Warum wir auf die Verwendung von fest verbauten Heizgeräten verzichtet haben
Seien wir ehrlich: Niemand mag es, sich mit Deckenheizungen herumschlagen zu müssen. Wenn ein Heizelement 30 Fuß über dem Boden des Betriebsraumes ausfällt, ist das ein Albtraum. Man muss nicht nur für ein neues Teil bezahlen – man muss auch einen Kran mieten, einen Teil des Bodens abdecken und Stunden der Produktionszeit verlieren, während jemand versucht, die Kabel im Raum zu bearbeiten. Das ist wirklich sehr lästig.
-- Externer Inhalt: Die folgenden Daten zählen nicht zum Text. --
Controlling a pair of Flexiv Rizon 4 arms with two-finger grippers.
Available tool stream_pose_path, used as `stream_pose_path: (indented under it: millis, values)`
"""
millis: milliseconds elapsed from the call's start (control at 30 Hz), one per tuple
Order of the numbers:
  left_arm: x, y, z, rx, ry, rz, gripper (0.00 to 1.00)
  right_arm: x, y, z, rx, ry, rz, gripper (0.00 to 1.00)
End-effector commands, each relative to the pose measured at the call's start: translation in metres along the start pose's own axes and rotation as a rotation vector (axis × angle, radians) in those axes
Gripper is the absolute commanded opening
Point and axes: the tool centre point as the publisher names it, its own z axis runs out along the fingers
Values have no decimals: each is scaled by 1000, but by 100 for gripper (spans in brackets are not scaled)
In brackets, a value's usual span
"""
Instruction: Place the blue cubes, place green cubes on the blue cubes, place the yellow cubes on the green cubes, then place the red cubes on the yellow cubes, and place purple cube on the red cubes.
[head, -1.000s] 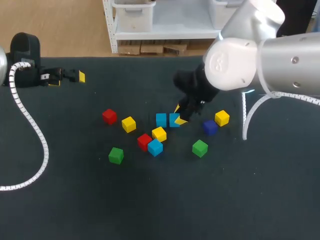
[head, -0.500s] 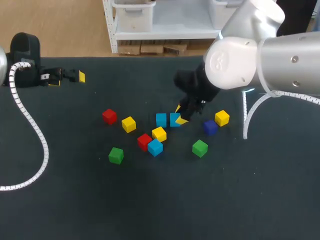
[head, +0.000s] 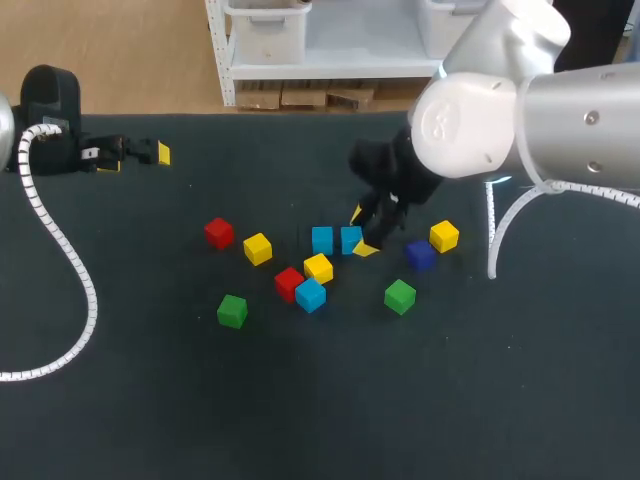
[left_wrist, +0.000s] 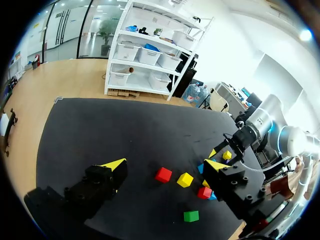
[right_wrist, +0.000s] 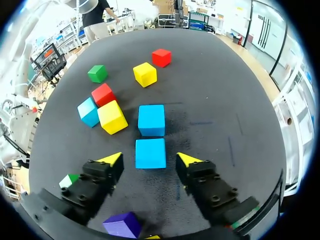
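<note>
Blue cube (right_wrist: 150, 153) taken as landmark. It lies flat on the dark desk (head: 150, 400), between the spread fingers of the right end effector (right_wrist: 150, 160). A gap shows on each side of it, so I read that end effector as open with nothing gripped.

Second blue cube (right_wrist: 151, 120) sits just beyond the landmark, close to it, with a thin gap in the right wrist view.

On the left arm's side of the landmark there is a tight cluster: yellow cube (head: 319, 267), red cube (head: 289, 283) and lighter blue cube (head: 310, 295). Farther out that way are the outer yellow cube (head: 257, 248), outer red cube (head: 219, 233) and green cube (head: 232, 310).

On the landmark's other side are the purple cube (head: 420, 254), far yellow cube (head: 444, 236) and second green cube (head: 400, 296).

All cubes rest singly on the desk.

Left end effector (head: 136, 160) is well apart from the landmark, near the desk's edge, with fingers wide apart and empty.
</note>
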Motion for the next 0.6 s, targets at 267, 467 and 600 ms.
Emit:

Wir hatten genug davon, deshalb haben wir unsere Bauweise geändert.
Der „Slid-and-Swap“-Ansatz
Anstatt jedes einzelne Heizelement direkt im Chassis anzuschließen, verwenden wir Module, in die die Heizelemente eingeführt werden können. Stellen Sie sich das wie eine Schublade vor: Wenn ein Heizeelement nach fünf Jahren kaputtgeht, muss man das ganze Modul nicht neu verdrahten. Man zieht einfach das Modul heraus, ersetzt das Heizelement und schiebt es wieder hinein.
Außerdem verwenden wir schnell zu bedienende Steckverbindungen. Dadurch kann man ein defektes Heizelement reparieren, ohne die Hauptstromleitungen berühren zu müssen. So wird eine mühsame Arbeit von vier Stunden in eine Aufgabe von etwa fünfzehn Minuten verwandelt. Schnell. Einfach. Fertig.
Die realistischen Kompromisse
Das ist natürlich kein Wundermittel – es gibt einige Kompromisse. Aufgrund des Ausziehmechanismus sind die Rahmen etwas größer als bei den herkömmlichen integrierten Geräten. Zudem sinkt die Wärmeeffizienz etwas, da für das Bewegen der Module ein Luftspalt notwendig ist.
Aber das Wichtigste ist: Wir sind lieber bereit, 2 % der theoretischen Wärmedichte zu verlieren, solange dadurch die Anlage weiterhin funktioniert. Am Ende zählt schließlich die ständige Verfügbarkeit der Anlage.
Praktische Vorteile
Die meisten Industriheizgeräte werden einfach installiert und danach vergessen – bis sie kaputtgehen. Bis man sie tatsächlich reparieren muss, sind die Kabel meist schon durch jahrelange Belastung beschädigt.
Unsere Lösung sorgt dafür, dass die Hochtemperaturzonen von den elektrischen Verbindungen entfernt bleiben. Man muss sich nicht mehr mit durchgebrannten Kabeln oder verrosteten Schrauben herumschlagen. Man kann einfach das Modul austauschen und die Anlage wieder in Betrieb nehmen.
So wird die Wartung viel einfacher. Zudem muss man keinen spezialisierten Elektriker rufen, sobald ein Heizelement ausgetauscht werden muss. Man kann das selbst erledigen.